Niente dati personali, niente Smart City: tutti i rischi per la privacy (e qualche soluzione)

Niente dati personali, niente Smart City: tutti i rischi per la privacy (e qualche soluzione)

I dati personali sono il motore per costruire le città intelligenti, ma vanno saputi tutelare.

Si fa presto a dire “smart city”. Ma anche chi ne sente parlare tanto e pensa di avere chiaro il concetto spesso non ne sa abbastanza. Soprattutto, le smart city non sono tutte uguali. Ecco una guida con i criteri per districarsi

Una delle parole più di moda e anche più inflazionate di questi ultimi anni è “smart”, intesa in diversi significati, sempre positivi. Se riferita ad una persona, essere veloce, reattiva, insomma un individuo di successo. Se riferita ad una città, essere ecosostenibile, resiliente e intelligente. Ma bisogna ricordarsi che questo non è tutto. Anzi, rischia di annullarsi se manca un altro fattore fondamentale: la tutela della privacy.
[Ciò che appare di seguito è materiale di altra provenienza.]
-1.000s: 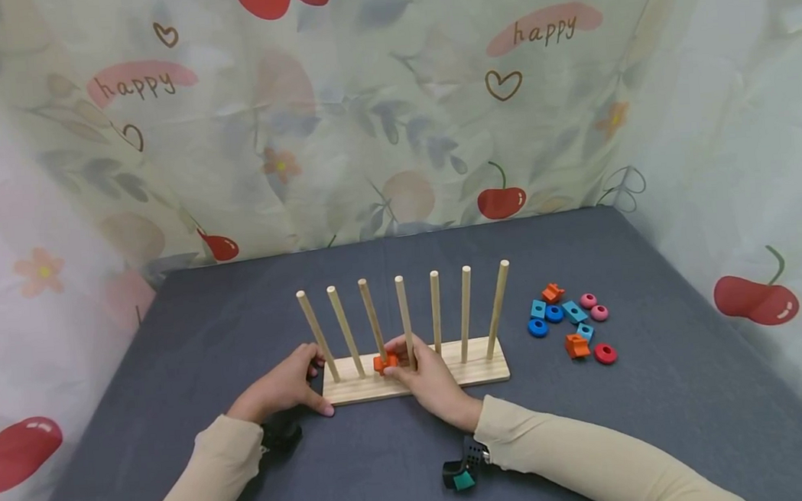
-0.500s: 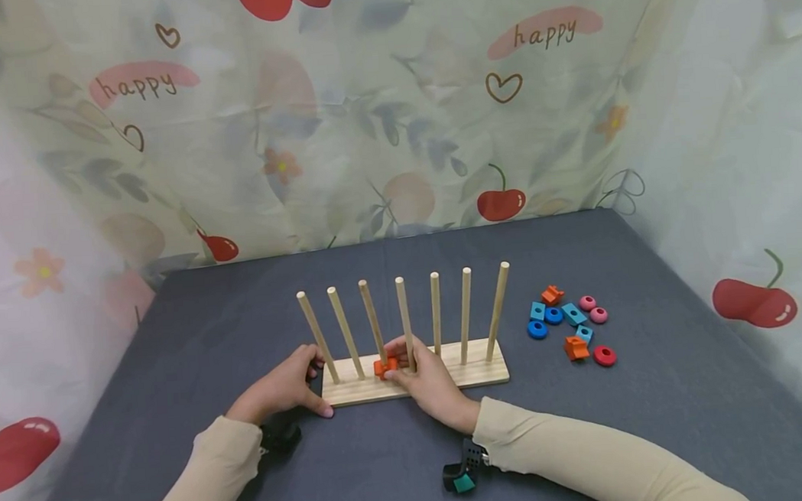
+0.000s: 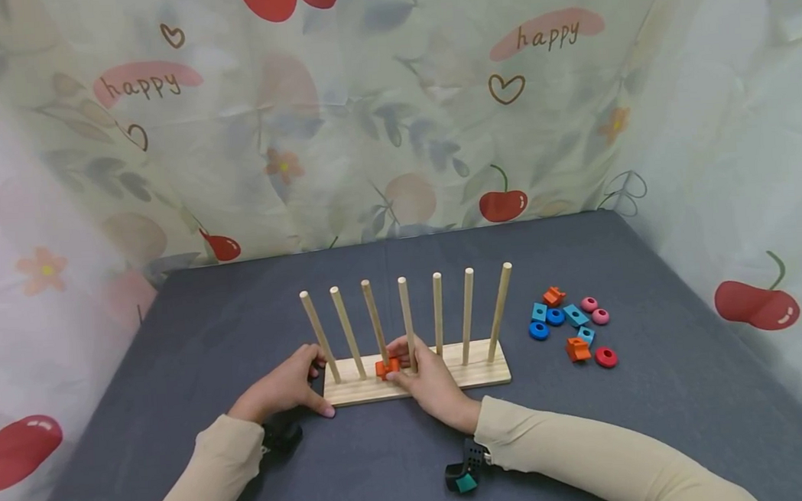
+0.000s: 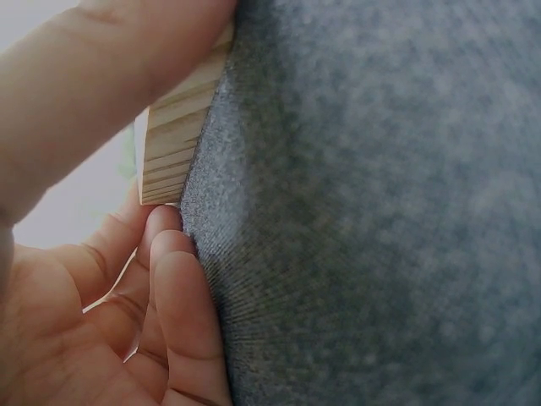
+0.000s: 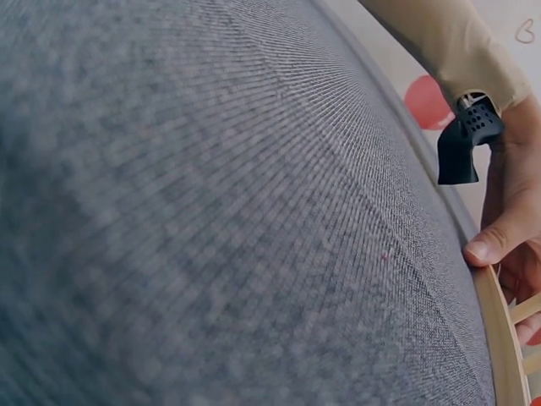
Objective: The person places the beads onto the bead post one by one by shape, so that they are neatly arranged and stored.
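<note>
A wooden peg board [image 3: 361, 391] with a row of several upright pegs stands in the middle of the head view. My left hand [image 3: 278, 386] grips its left end, thumb at the front corner and fingers round the short side; the left wrist view shows that wooden end [image 4: 173, 156] between thumb and fingers. An orange block [image 3: 384, 369] sits low on the third peg from the left, down at the base. My right hand [image 3: 431, 385] pinches this block from the right, its fingers passing behind the fourth peg. The right wrist view shows the left thumb [image 5: 483, 251] on the board's corner.
Loose pieces lie right of the board: two orange blocks [image 3: 578, 349], light blue blocks [image 3: 574, 316], blue rings [image 3: 539, 330], pink rings [image 3: 600, 316] and a red ring [image 3: 606, 357]. Dark grey cloth [image 3: 239, 314] covers the table; printed curtains [image 3: 342, 193] hang behind and at both sides.
Both hands keep their places on the board and the orange block. The head view has shifted very slightly; nothing else has visibly moved.
</note>
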`<action>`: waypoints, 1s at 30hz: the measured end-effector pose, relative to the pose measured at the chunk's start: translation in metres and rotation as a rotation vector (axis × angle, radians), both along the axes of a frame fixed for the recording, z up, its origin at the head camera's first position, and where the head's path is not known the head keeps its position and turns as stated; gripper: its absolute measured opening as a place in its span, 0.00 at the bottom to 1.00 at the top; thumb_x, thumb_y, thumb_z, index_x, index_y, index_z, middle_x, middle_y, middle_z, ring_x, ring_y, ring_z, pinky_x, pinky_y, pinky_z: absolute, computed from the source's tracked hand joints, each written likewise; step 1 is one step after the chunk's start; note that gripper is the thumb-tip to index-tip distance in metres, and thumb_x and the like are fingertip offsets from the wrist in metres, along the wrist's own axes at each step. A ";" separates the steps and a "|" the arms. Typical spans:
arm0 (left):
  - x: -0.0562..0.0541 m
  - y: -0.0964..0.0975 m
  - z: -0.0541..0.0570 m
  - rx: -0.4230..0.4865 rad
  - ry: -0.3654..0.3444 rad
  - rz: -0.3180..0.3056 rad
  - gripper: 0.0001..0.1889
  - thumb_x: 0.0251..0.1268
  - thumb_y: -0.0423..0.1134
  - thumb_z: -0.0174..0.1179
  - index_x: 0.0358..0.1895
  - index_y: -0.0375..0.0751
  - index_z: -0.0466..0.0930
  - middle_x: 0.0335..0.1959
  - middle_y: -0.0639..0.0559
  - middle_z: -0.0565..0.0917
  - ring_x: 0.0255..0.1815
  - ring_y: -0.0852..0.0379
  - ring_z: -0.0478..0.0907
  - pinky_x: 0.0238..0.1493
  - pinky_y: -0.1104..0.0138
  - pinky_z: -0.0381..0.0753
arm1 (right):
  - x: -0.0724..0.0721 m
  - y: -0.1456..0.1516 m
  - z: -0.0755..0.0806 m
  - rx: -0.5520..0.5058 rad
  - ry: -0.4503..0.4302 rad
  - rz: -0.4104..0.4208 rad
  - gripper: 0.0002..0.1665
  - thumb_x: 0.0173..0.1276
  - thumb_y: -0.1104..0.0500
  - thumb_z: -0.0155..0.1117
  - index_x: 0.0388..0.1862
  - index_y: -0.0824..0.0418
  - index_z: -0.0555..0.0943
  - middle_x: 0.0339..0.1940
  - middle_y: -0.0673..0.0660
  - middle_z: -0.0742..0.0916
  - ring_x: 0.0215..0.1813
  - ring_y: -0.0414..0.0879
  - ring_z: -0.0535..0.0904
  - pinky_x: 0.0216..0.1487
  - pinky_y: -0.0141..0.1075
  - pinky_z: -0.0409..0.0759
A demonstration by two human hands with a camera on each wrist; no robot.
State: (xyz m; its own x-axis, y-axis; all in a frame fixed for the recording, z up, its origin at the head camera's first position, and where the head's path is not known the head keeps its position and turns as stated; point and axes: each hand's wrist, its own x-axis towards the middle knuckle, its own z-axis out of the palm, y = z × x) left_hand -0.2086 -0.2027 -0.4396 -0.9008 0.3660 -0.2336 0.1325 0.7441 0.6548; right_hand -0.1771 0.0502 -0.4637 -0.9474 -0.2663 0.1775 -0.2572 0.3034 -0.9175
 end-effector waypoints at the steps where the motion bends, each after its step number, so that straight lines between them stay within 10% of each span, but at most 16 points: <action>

Quando parliamo di una città “smart”, intendiamo riferirci ad una città che risponde o, meglio, che cerca di rispondere a queste caratteristiche, rappresentando la “smart city” un modello, un ideale sul quale costruire le città del futuro, con lo scopo di migliorare la qualità della vita dei cittadini, facendo leva sull’utilizzo delle più moderne tecnologie (vedi intelligenza artificiale), tenendo conto delle esigenze culturali, sociali, ambientali e fisiche di una società, che variano di città: in città, basti pensare alle note distinzioni tra le città del Nord e quelle del Sud del nostro Paese.

E’ evidente, infatti, che non può esistere un modello di “smart city” da replicare tout court per ogni città, avendo queste, esigenze differenti, mentre di certo ci sono alcuni passaggi fondamentali strategici comuni.

 

Ecosistema digitale urbano

Il primo passo è quello di costruire un ecosistema digitale urbano, nel quale al fattore umano si affianca quello artificiale, che insieme interagiscono, creando un sistema dinamico e in equilibrio.

 

Se il primo degli elementi citati non pone alcun problema, il discorso cambia radicalmente per il secondo: quello artificiale per essere edificato necessita di grandi quantità di dati personali (e non solo), sui quali lavoreranno gli algoritmi, la cui utilità finale è direttamente proporzionale alla quantità di dati immessi: tanto più ne avranno a disposizione, tanto più renderanno un’informazione utile sulla quale costruire servizi migliori per i cittadini.

 

Inutile dilungarsi sull’argomento: senza dati personali non esiste la smart city.

 

Già, ma cosa sono in concreto, i dati personali? La definizione ci viene fornita dall’articolo 4 del Regolamento UE 2016/679 (noto anche come Regolamento privacy, GDPR) e contempla una nozione amplissima, che va dai dati comuni, quali nome, cognome di una persona, fino a comprendere dati sensibili come quelli sanitari, orientamenti sessuali, religiosi, iscrizione a sindacati, ecc.

Di suo la P.A. possiede una ingente quantità di dati personali: basti pensare all’anagrafe, o a quelli, certamente più invasivi,  che derivano da un sistema di videosorveglianza, di rilevamento delle targhe, solo per citarne alcuni.

Rischio trattamento dato personale

E qua si entra nell’argomento più critico, in quanto il dato personale per essere utile deve essere oggetto di trattamento, attività di per sé rischiosa per le implicazioni di carattere giuridico che ne possono derivare, che spaziano da sanzioni amministrative di carattere pecuniario (irrogate dal Garante privacy) al pagamento dei danni alla persona a cui i dati si riferiscono.

 

Il lavoro di trattamento impone di affrontare due problemi: la riservatezza del dato personale e la sua tutela (sempre più spesso declinata nella cyber security), il tutto nel rispetto del principio dell’accountability (cioè, responsabilizzazione) da parte dell’ente che esegue le operazioni di trattamento.

 

Il GDPR dal canto suo non prevede delle misure minime di sicurezza da dover rispettare, lasciando pertanto libertà di azione per adottare misure tecniche e organizzative per garantire un livello di scurezza adeguato al rischio per le libertà e i diritti fondamentali della persona.

 

Si tratta di operazioni complesse che hanno bisogno di figure professionali in campo informatico e giuridico, non sempre presenti o, se presenti, non sempre utilizzate dai Comuni a causa della carenza di personale.

 

Una soluzione al problema potrebbe essere quella del coinvolgimento del privato, dando luogo a progetti di partenariato pubblico e privato, fermo restando che, al di là della scelta, non si può fare a meno di avere una chiara strategia di lungo periodo.